今川が線香花火を渡し、焚火に火を点けた。


「いくよ?せーの!」

一斉に花火を入れる。


誰が真っ先に消えるか、息を飲んで見ていると前野さんが脱落してしまった。

「わしが最初か……」

燃え尽きた花火をバケツに入れた。


すると今川と墓庭がほぼ同時に燃え尽きた。

「お前と同じか」

「僕だって嫌だよ」

二人は花火を入れると、そろってどこかに行ってしまった。


「あ、私の消えちゃった……!姜ちゃん、その花火くれ」

彼女は自分の火が消えたことで、俺の花火をもらおうとしてきた。

「無理無理!あ、危ないって!」

危うく火が消えるところだった。


すると時雨と宮坂の花火も消えた。

「昔が懐かしく思える……」

宮坂は燃え尽きた花火を見つめていた。どこか懐古しているようだ。


場にいる全員が、俺と申奏の成り行きを見守っていた。

「……綺麗だね」

「そうだな」

二人は花火が消えるまで無心で待っていた。


それから僅差で俺の花火が先に消えた。

「私の……勝ちかな?」

「俺の方があと一秒遅ければ……」


その後、各々雑談したり残った花火を楽しんでいると瞬く間に夜が更けた。


「姜椰、私先に部屋戻ってるから」

「あれ?鍵持ってる?」

「私持ってるよ」

そう言うと申奏は旅館内に戻っていった。


「冬野……さん?帰らないんですか?」

彼女は急に現れた俺に驚き、慌ててこちらを向いた。

「神村さんが申奏さんと話してたので……私だけ暇を持て余してて……」

「ああ……」

「あの、後から聞いた話なんですが……神村さんが初めて私たちと会った時、私だけ寝てて自己紹介もできてなかったなって……」

時雨は申し訳なさそうに俯いた。


「一応名前だけは聞いた」

「では改めて自己紹介を……Sランク六番隊隊長の『冬野時雨(ふゆのしぐれ)』です……」

「あ……Cランクの神村姜椰(かみむらきょうや)です……」

それから数秒の沈黙が流れた。


「お互い名前しか知りませんし、雑談でもどうですか……?」

「もちろん。いいですよ」

とりあえず二人は海の水面で歪み続ける月を見た。


「あの……神村君と呼んでもいいですか……?」

「神村でも姜椰でも……なんでもいいよ、お好きに呼んで」

 

 ◇


旅館の中でも、俺と時雨はまだ話していた。

「神村君、今日は……ありがとうございました。

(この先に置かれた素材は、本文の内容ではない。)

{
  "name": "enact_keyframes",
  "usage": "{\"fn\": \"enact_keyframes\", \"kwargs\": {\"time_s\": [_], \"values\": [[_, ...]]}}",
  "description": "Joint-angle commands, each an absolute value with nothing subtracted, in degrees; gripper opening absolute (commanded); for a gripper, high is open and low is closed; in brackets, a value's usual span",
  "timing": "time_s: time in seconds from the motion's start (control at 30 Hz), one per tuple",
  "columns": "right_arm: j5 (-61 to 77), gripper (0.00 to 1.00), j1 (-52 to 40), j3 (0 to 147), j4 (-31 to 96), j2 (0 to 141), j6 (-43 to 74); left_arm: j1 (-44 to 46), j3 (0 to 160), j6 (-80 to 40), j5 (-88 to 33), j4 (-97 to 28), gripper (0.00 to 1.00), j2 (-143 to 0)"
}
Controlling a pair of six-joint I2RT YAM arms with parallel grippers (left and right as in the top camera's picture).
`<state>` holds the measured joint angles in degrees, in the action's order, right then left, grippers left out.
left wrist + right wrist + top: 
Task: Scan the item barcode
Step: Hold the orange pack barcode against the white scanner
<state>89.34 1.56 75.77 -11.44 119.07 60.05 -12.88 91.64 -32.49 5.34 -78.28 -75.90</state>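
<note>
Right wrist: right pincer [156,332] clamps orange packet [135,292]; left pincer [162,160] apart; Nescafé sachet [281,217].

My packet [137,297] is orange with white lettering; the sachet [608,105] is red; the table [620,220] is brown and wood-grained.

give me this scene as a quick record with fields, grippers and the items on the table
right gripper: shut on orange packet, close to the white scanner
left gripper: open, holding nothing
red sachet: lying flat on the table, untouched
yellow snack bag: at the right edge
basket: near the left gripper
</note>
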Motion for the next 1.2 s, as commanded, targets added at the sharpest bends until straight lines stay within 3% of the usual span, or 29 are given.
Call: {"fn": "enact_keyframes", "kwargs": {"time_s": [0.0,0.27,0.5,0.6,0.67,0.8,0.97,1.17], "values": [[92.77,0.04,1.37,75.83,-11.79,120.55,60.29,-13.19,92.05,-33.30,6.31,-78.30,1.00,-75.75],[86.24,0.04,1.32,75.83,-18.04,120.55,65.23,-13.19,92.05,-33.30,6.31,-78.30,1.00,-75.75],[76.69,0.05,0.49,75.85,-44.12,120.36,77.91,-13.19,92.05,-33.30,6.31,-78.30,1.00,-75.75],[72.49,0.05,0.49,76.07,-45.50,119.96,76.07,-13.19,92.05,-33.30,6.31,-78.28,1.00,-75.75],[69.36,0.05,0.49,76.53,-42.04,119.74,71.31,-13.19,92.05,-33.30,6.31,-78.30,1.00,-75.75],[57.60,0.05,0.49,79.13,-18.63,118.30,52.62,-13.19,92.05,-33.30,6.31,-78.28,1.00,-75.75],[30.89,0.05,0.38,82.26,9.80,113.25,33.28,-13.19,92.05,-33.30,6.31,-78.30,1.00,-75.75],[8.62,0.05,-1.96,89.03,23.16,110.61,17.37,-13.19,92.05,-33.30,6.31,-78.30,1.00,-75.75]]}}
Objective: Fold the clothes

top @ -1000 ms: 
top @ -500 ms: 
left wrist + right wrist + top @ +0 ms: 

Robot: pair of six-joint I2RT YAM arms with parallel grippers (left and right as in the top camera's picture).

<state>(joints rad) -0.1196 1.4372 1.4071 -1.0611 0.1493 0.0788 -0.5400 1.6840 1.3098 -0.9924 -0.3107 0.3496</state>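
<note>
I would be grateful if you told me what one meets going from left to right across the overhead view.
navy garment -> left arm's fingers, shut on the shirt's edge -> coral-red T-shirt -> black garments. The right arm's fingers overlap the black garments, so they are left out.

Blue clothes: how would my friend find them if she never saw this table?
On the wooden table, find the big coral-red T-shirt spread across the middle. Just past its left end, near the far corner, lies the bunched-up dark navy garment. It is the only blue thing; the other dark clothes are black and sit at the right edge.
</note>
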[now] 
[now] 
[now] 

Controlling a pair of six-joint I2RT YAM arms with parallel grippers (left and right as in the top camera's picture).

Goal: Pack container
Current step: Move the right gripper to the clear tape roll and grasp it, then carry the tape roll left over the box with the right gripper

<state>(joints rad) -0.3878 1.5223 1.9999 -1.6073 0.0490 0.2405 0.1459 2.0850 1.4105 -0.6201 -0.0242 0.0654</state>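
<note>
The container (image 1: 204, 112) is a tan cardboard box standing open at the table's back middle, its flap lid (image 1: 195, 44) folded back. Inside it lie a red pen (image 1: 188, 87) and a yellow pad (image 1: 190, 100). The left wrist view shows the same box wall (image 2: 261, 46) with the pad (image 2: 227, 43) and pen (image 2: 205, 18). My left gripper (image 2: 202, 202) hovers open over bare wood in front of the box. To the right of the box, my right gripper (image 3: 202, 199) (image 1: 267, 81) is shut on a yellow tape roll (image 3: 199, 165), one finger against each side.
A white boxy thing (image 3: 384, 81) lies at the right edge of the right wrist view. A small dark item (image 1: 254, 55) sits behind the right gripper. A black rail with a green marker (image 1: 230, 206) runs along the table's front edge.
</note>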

わざわざ話に乗ってくれて……」

「こちらこそありがとう。俺も時雨と一回話してみたかったから」

「それはよかったです。……ではこの辺で。おやすみなさい」

「ああ、おやすみなさい」


部屋に戻ってくると猛烈な疲労が襲ってきた。

多分今の俺なら、の〇太よりも早く眠れるだろうし羊を一匹数え切る前に気絶できる自信がある。


姜椰は布団に入ると同時に眠った。